**WHAT YOU SHOULD DO**. Your output must consist of the records printed verbatim, with the pictures excluded.

**DATA IN THIS EXERCISE**.
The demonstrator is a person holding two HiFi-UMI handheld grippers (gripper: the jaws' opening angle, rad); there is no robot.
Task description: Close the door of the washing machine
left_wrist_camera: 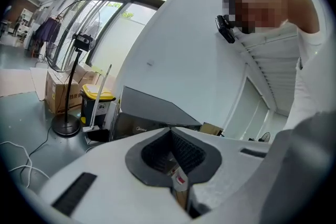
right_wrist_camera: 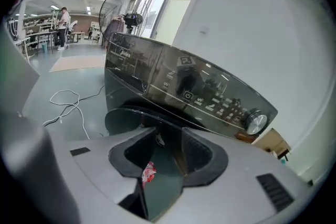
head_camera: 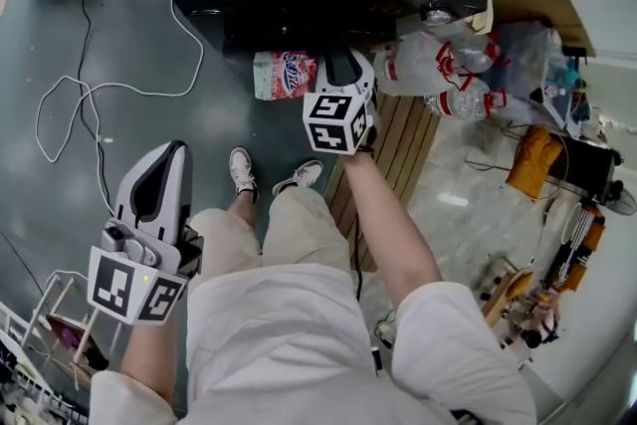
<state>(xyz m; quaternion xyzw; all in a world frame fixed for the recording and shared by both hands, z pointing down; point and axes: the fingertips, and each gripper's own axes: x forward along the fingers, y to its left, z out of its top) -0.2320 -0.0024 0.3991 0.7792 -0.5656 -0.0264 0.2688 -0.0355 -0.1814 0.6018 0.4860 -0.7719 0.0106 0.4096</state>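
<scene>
Clearly the door [right_wrist_camera: 157, 165] stands open, swung out from the front of the washing machine [right_wrist_camera: 184, 86] below its control panel. The right gripper [right_wrist_camera: 168, 134] has it: the jaws are half closed, and the door's dark glossy edge fills the gap between them, so it looks pinched.

To do this step well, I would carry that edge round its hinge arc toward the machine's opening and not shove it straight. The wrist should follow the swing so the pads do not twist on the glass. A firm last push should seat the latch.

The left gripper [left_wrist_camera: 176, 182] hangs well back from the machine, its jaws pressed together on nothing.

A pink bag [head_camera: 284, 75] lies on the floor just before the machine, near the door. It is probably too low to block the swing, but worth watching. A pack of bottles [head_camera: 448, 65] sits at the machine's right corner, clear of the door. A white cable [head_camera: 90, 105] trails over the floor to the machine's left, well apart.
</scene>
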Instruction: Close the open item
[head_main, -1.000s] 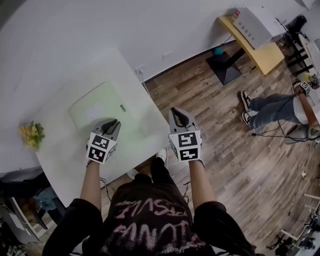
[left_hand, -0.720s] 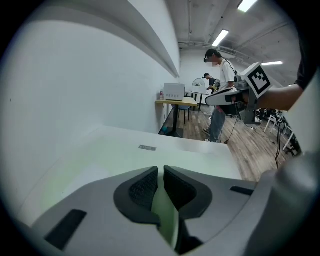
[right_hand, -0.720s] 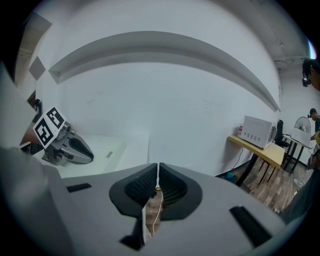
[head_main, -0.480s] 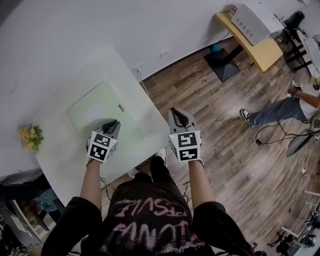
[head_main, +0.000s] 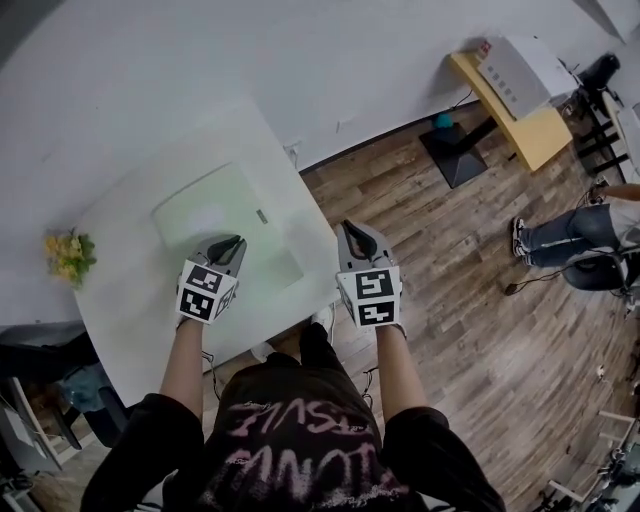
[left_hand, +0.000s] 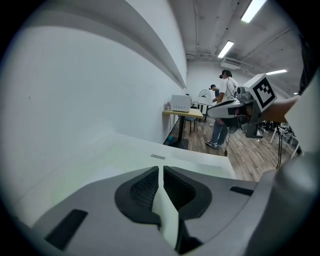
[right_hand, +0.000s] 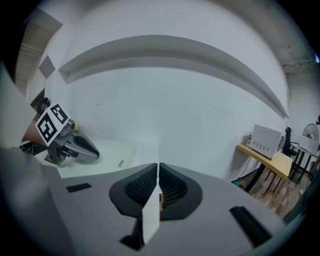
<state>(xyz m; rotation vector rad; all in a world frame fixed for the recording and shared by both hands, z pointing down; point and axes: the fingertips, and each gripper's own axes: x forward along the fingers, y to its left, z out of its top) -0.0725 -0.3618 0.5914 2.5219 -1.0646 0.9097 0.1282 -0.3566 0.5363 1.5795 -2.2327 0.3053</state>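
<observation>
A pale green flat mat (head_main: 212, 213) with a small grey tag (head_main: 262, 215) lies on the white table (head_main: 130, 320). I cannot make out any open item in these views. My left gripper (head_main: 228, 243) hovers over the mat's near edge, jaws pressed together and empty; its own view (left_hand: 161, 170) looks across the mat (left_hand: 125, 156). My right gripper (head_main: 352, 230) is held off the table's right edge, above the wooden floor, also shut and empty (right_hand: 158, 167). Each gripper shows in the other's view: the left gripper (right_hand: 75, 145) and the right gripper (left_hand: 235, 106).
Yellow flowers (head_main: 68, 255) sit at the table's left edge. A white wall runs behind the table. A yellow desk (head_main: 520, 105) with a white appliance (head_main: 525, 65) stands far right, by a black stand base (head_main: 455, 150). A person's legs (head_main: 575, 245) are at the right.
The head view has shifted, so the table sits further right and higher. Both grippers keep their pose and stay shut. The person at the right has moved about.
</observation>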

**ANSWER TO THIS EXERCISE**.
The demonstrator is a person holding two HiFi-UMI handheld grippers (gripper: the jaws' opening angle, rad); there is no robot.
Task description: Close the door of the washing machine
left_wrist_camera: 
right_wrist_camera: 
head_camera: 
<state>(xyz m; quaternion xyzw; all in a world frame fixed for the recording and shared by both hands, z pointing down; point and axes: the fingertips, and each gripper's own axes: x forward along the fingers, y to its left, z out of its top) -0.2320 -0.0024 0.3991 0.7792 -0.5656 -0.0264 0.2688 -0.0355 -0.1814 0.6018 0.4860 -0.7719 0.0106 0.4096</state>
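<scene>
Clearly the door [right_wrist_camera: 157, 165] stands open, swung out from the front of the washing machine [right_wrist_camera: 184, 86] below its control panel. The right gripper [right_wrist_camera: 168, 134] has it: the jaws are half closed, and the door's dark glossy edge fills the gap between them, so it looks pinched.

To do this step well, I would carry that edge round its hinge arc toward the machine's opening and not shove it straight. The wrist should follow the swing so the pads do not twist on the glass. A firm last push should seat the latch.

The left gripper [left_wrist_camera: 176, 182] hangs well back from the machine, its jaws pressed together on nothing.

A pink bag [head_camera: 284, 75] lies on the floor just before the machine, near the door. It is probably too low to block the swing, but worth watching. A pack of bottles [head_camera: 448, 65] sits at the machine's right corner, clear of the door. A white cable [head_camera: 90, 105] trails over the floor to the machine's left, well apart.
</scene>
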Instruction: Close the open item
[head_main, -1.000s] 
[left_hand, -0.720s] 
[right_hand, -0.720s] 
[head_main, -0.480s] 
[head_main, +0.000s] 
[left_hand, +0.000s] 
[right_hand, +0.000s] 
<state>(xyz m; rotation vector rad; all in a world frame fixed for the recording and shared by both hands, z pointing down; point and axes: the fingertips, and each gripper's own axes: x forward along the fingers, y to its left, z out of its top) -0.0725 -0.3618 0.5914 2.5219 -1.0646 0.9097 0.1282 -0.3566 0.5363 1.5795 -2.2327 0.3053</state>
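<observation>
A pale green flat mat (head_main: 212, 213) with a small grey tag (head_main: 262, 215) lies on the white table (head_main: 130, 320). I cannot make out any open item in these views. My left gripper (head_main: 228, 243) hovers over the mat's near edge, jaws pressed together and empty; its own view (left_hand: 161, 170) looks across the mat (left_hand: 125, 156). My right gripper (head_main: 352, 230) is held off the table's right edge, above the wooden floor, also shut and empty (right_hand: 158, 167). Each gripper shows in the other's view: the left gripper (right_hand: 75, 145) and the right gripper (left_hand: 235, 106).
Yellow flowers (head_main: 68, 255) sit at the table's left edge. A white wall runs behind the table. A yellow desk (head_main: 520, 105) with a white appliance (head_main: 525, 65) stands far right, by a black stand base (head_main: 455, 150). A person's legs (head_main: 575, 245) are at the right.
The head view has shifted, so the table sits further right and higher. Both grippers keep their pose and stay shut. The person at the right has moved about.
</observation>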

That finishes the exercise.